A look at the life-saving work of a Bristol lab.
Her blood arrived in a sample bag a couple of hours before me, from the hospital in Stockholm, Sweden.
Ms X was in the throes of a painful sickle cell crisis, her abnormally rigid, sickle-shaped red blood cells clogging up her small blood vessels. She needed a blood transfusion; however, hospital blood tests show that Ms X, originally from Gambia, has made antibodies against blood group antigens – molecules found on the surface of red blood cells – but they can’t identify which ones. (We make antibodies against proteins on other people’s blood if it’s incompatible with our own. This can cause what’s known as a transfusion reaction.)
The International Blood Group Reference Laboratory (IBGRL) in Bristol, England is one of the world-leading places for identifying complex mixtures of antibodies. When I arrive in the lab there, Tom Bullock, Reference Serology Manager, has already given Ms X’s blood a spin in the centrifuge to separate the red blood cells from the antibody-containing plasma.
His next step is to screen her plasma for antibodies against the Duffy blood group system, which are common in Europe but rarer in African populations. He selects samples of Duffy-positive and Duffy-negative red blood cells from the lab’s rare blood fridge, pipettes a drop from each into a test-tube and adds a drop of Ms X’s plasma.

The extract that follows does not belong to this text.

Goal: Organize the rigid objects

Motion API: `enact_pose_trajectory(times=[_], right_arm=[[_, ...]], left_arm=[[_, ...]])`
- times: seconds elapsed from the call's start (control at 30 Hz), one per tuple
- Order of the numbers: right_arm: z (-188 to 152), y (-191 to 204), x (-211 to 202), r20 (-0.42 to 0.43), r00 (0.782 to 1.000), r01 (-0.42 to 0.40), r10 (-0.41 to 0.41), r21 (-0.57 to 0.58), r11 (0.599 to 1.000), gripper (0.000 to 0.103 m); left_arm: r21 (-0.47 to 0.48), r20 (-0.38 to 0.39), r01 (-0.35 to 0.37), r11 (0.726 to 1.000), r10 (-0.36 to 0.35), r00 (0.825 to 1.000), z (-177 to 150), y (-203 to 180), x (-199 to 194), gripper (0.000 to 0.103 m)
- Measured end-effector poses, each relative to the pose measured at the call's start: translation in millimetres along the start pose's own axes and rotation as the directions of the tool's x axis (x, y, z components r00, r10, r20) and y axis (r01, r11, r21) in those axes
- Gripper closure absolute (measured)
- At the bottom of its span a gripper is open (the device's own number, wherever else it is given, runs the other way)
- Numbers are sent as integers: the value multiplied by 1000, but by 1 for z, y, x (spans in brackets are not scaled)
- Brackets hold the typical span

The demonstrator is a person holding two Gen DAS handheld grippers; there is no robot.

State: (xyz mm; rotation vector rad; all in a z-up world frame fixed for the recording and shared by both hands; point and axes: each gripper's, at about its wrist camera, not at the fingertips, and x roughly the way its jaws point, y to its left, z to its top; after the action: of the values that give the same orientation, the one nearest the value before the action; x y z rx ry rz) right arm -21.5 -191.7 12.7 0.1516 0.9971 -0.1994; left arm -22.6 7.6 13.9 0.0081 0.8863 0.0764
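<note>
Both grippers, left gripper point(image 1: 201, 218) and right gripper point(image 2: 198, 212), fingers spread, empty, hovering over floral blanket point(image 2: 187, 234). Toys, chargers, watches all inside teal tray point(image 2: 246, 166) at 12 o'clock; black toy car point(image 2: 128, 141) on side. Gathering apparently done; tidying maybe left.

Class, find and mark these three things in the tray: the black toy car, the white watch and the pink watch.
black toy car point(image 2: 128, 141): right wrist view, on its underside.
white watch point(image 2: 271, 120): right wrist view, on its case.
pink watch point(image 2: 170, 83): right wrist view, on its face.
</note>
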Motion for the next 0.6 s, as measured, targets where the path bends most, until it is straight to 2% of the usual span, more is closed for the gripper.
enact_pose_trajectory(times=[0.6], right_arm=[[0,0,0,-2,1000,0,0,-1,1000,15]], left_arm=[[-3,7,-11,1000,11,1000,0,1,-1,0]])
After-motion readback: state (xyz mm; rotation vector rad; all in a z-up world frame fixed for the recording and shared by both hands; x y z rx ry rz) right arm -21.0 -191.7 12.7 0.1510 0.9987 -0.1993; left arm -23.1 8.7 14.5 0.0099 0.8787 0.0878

The grainy clotting (agglutination) in the test-tubes shows that the cells possess an antigen that is reacting with Ms X’s plasma. Further investigations show that an antibody directed to an antigen in the Duffy blood group system is present, but additional reactions that cannot be accounted for indicate that other antibodies may be present.
One might be an antibody in the Dombrock system. To test this we need to use some of the very rare blood, which is kept frozen in nitrogen in a separate room downstairs. There are oxygen monitors around the wall, and other safety and monitoring equipment; nitrogen gas is heavier than air, and a spillage nearby could displace the air around us.
Some of the cells stored in these tanks, shrouded in dense clouds of nitrogen, are decades old, taken from patients and donors as far back as the 1970s. This blood comes from several places. If a patient referred to the IBGRL is found to have rare blood, their blood can be stored for future use to identify patients with the same rare blood. There is also an international network of people working in rare blood, who exchange rare cells for reference collections.
Using this blood is a decision that isn’t taken lightly, because there may never be another patient or donor once a particular sample has been used up. “We can’t afford to waste a single drop,” says Nicole Thornton, Head of Red Cell Reference at the IBGRL. “That’s why we have to plan each stage of the investigation so carefully.”
Back upstairs, Bullock thaws the tiny balls of frozen very rare blood and mixes them with Ms X’s plasma. Because antibodies can be hidden in complicated patterns of reactivity, he searches for clues to their nature by testing at different temperatures and in the presence of certain carefully selected enzymes. Some antibodies react more vigorously against blood cell antigens at higher or lower temperatures, and different enzymes can destroy one type of antigen while enhancing another.
By the end of the day, we haven’t solved the mystery of Ms X’s blood. But Bullock has found a number of blood types that don’t react with her serum, so the Swedish hospital is nearer to being able to find safe blood for her.
A few days later, he’s pinned down the culprits. As well as making an antibody to an antigen in the Duffy system, Ms X had made antibodies to two antigens in the Knops system. Fortunately for her, neither of the latter were clinically significant.